In 1897, a large series of ten postcards depicting St. Petersburg was printed in Germany. It was published in Leipzig by Louis Glaser (1842‑1911), a publisher and an owner of a lithographic workshop. He began publishing in 1868. First he did business with a partner, and in the early 1880s, set up his own company. In addition to postcards, he published many landscape albums.
A postcard from this series, kept in the National Library of Russia, was addressed to Conrad Rastedt, who lived in Riga on Parkstrasse Street (probably this is the current Alfred Kalnin Street in the Latvian capital, until 1951 it was called Park Street). In 1897, in two days, from February 4 to February 6, she made her way from St. Petersburg to Livonia, in order to then return to St. Petersburg - Leningrad as an object of collecting.
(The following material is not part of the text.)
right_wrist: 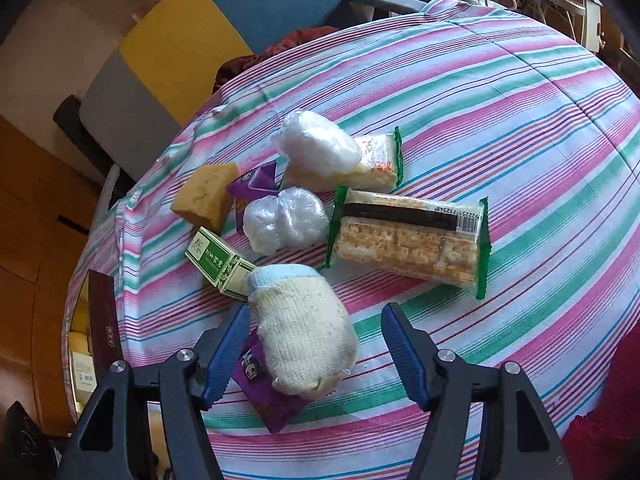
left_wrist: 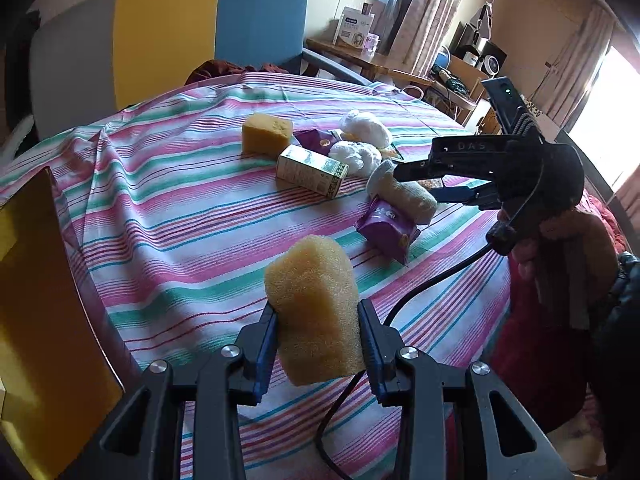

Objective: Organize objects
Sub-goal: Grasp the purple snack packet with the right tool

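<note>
My left gripper (left_wrist: 318, 312) is shut on a pale yellow sponge (left_wrist: 314, 300), held above the striped tablecloth (left_wrist: 180, 220). My right gripper (right_wrist: 316, 316) is open and straddles a cream knitted roll with a light blue cuff (right_wrist: 304, 328); its right pad stands clear of the roll. The roll lies on a purple snack packet (right_wrist: 264, 392). In the left wrist view the right gripper (left_wrist: 418, 184) reaches in from the right over the same roll (left_wrist: 412, 198). Another yellow sponge (right_wrist: 208, 196), a green-and-white box (right_wrist: 220, 264), two white plastic bundles (right_wrist: 286, 224) and cracker packs (right_wrist: 412, 240) lie further back.
An open box with a dark lid (right_wrist: 100, 328) sits at the table's left edge, its yellow flap (left_wrist: 40, 320) near my left gripper. A chair with a grey, yellow and blue back (left_wrist: 200, 32) stands behind the table. A black cable (left_wrist: 420, 288) trails across the cloth.
</note>
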Available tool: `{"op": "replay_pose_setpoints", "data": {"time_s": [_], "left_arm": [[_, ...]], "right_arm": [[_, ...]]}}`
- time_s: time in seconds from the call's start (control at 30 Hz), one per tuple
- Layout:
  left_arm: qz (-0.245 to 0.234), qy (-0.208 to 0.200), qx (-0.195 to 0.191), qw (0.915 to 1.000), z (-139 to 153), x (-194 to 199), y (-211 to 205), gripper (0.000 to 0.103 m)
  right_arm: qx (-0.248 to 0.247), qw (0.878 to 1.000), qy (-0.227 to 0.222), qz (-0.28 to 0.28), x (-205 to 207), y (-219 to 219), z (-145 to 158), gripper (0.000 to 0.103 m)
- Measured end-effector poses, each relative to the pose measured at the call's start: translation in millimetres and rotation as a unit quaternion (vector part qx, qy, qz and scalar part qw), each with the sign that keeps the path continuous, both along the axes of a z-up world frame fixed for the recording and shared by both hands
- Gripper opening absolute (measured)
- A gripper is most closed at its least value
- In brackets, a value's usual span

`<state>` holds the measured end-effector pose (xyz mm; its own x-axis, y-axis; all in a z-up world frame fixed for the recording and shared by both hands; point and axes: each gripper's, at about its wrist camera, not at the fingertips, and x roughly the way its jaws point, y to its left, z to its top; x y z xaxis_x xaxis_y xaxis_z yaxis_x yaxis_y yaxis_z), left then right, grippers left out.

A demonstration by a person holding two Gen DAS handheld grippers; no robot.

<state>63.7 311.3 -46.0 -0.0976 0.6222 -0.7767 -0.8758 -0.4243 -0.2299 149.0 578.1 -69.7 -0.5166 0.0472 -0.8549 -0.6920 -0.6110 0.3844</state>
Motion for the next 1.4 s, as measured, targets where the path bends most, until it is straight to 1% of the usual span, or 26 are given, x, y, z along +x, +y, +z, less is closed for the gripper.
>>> {"op": "replay_pose_setpoints", "data": {"time_s": [0.07, 0.3, 0.37, 0.4, 0.43, 0.47, 0.5, 0.53, 0.6, 0.63, 0.7, 0.77, 0.8, 0.83, 0.9, 0.97, 1.03, 1.1, 1.13, 1.23, 1.3, 1.4], "left_arm": [[0.000, 0.000, 0.006, 1.0000, 3, 1, -4, 0.038], [0.005, -0.010, 0.022, 0.9997, 7, 2, -12, 0.038], [0.007, -0.012, 0.025, 0.9996, 8, 2, -14, 0.038], [0.008, -0.012, 0.026, 0.9996, 8, 1, -14, 0.038], [0.010, -0.012, 0.027, 0.9995, 8, 0, -15, 0.038], [0.011, -0.012, 0.028, 0.9995, 8, 0, -16, 0.038], [0.012, -0.013, 0.029, 0.9994, 8, -1, -17, 0.038], [0.014, -0.012, 0.029, 0.9994, 8, -2, -18, 0.038], [0.018, -0.012, 0.029, 0.9993, 9, -4, -21, 0.038], [0.019, -0.012, 0.030, 0.9993, 10, -4, -22, 0.038], [0.023, -0.010, 0.032, 0.9992, 11, -5, -25, 0.038], [0.026, -0.010, 0.033, 0.9991, 12, -6, -27, 0.038], [0.027, -0.010, 0.033, 0.9990, 13, -6, -27, 0.038], [0.028, -0.010, 0.034, 0.9990, 13, -6, -28, 0.038], [0.030, -0.010, 0.034, 0.9989, 14, -7, -30, 0.038], [0.031, -0.011, 0.036, 0.9988, 15, -7, -31, 0.038], [0.032, -0.010, 0.038, 0.9987, 17, -7, -32, 0.038], [0.033, -0.010, 0.040, 0.9986, 19, -8, -33, 0.038], [0.034, -0.010, 0.041, 0.9985, 20, -8, -34, 0.038], [0.039, -0.009, 0.044, 0.9982, 22, -10, -38, 0.038], [0.043, -0.010, 0.045, 0.9980, 22, -12, -40, 0.038], [0.049, -0.012, 0.047, 0.9976, 22, -16, -43, 0.038]], "right_arm": [[0.005, 1.000, -0.015, 0.004, -4, 0, -4, 0.069], [0.004, 1.000, -0.021, 0.020, -11, -4, -8, 0.069], [0.016, 1.000, -0.022, 0.014, -9, -4, -4, 0.069], [0.033, 0.999, -0.017, 0.007, -7, -4, 3, 0.069], [0.048, 0.999, -0.003, 0.004, -4, -4, 11, 0.069], [0.052, 0.998, 0.025, 0.011, -1, -5, 19, 0.067], [0.040, 0.997, 0.060, 0.030, 0, -9, 25, 0.061], [0.028, 0.995, 0.084, 0.052, -3, -14, 28, 0.059], [0.015, 0.989, 0.106, 0.099, -11, -26, 32, 0.059], [0.008, 0.986, 0.109, 0.123, -16, -32, 32, 0.059], [0.010, 0.984, 0.081, 0.158, -27, -45, 26, 0.059], [0.012, 0.984, 0.036, 0.177, -36, -52, 14, 0.059], [0.020, 0.983, 0.017, 0.180, -39, -55, 10, 0.055], [0.031, 0.983, 0.007, 0.178, -40, -57, 9, 0.052], [0.054, 0.985, 0.001, 0.163, -33, -55, 12, 0.052], [0.059, 0.987, 0.004, 0.153, -29, -51, 14, 0.054], [0.061, 0.986, -0.004, 0.157, -29, -51, 13, 0.054], [0.073, 0.982, -0.023, 0.173, -39, -59, 12, 0.055], [0.086, 0.983, -0.038, 0.158, -43, -64, 11, 0.055], [0.121, 0.972, -0.078, 0.186, -53, -79, 5, 0.057], [0.141, 0.966, -0.097, 0.191, -55, -85, 3, 0.057], [0.140, 0.964, -0.108, 0.197, -56, -86, -2, 0.057]]}}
The owner's stamp “Collection of N.S. Tagrin, May, 1931” was put on the address side of this postcard by Nikolai Tagrin (1907‑1981) (1907‑1981). He was a resident of St. Petersburg, began collecting postcards in 1922, and two years later, by the time he graduated from school, his collection numbered about 4,500 copies. After graduating from an economic college in 1926, Tagrin was admitted to the 2nd year of the Composition Department of the Leningrad Conservatory and at the same time studied at the Music Department of the State Institute of Art History. He graduated from the Conservatory in 1931, the Institute of Art History - a year earlier.. In 1935 Tagrin joined the Leningrad Society of Collectors, and in 1945 his collection of postcards was taken under state protection. Since 1958, he was the head of the Leningrad club of philocartists.
Tugarin is the author of numerous speeches and publications dedicated to postcards. The collector eventually built up the largest collection of postcards in the USSR, which has been held in the Museum of the History of St. Petersburg since 1982 and contains over 570,000 items.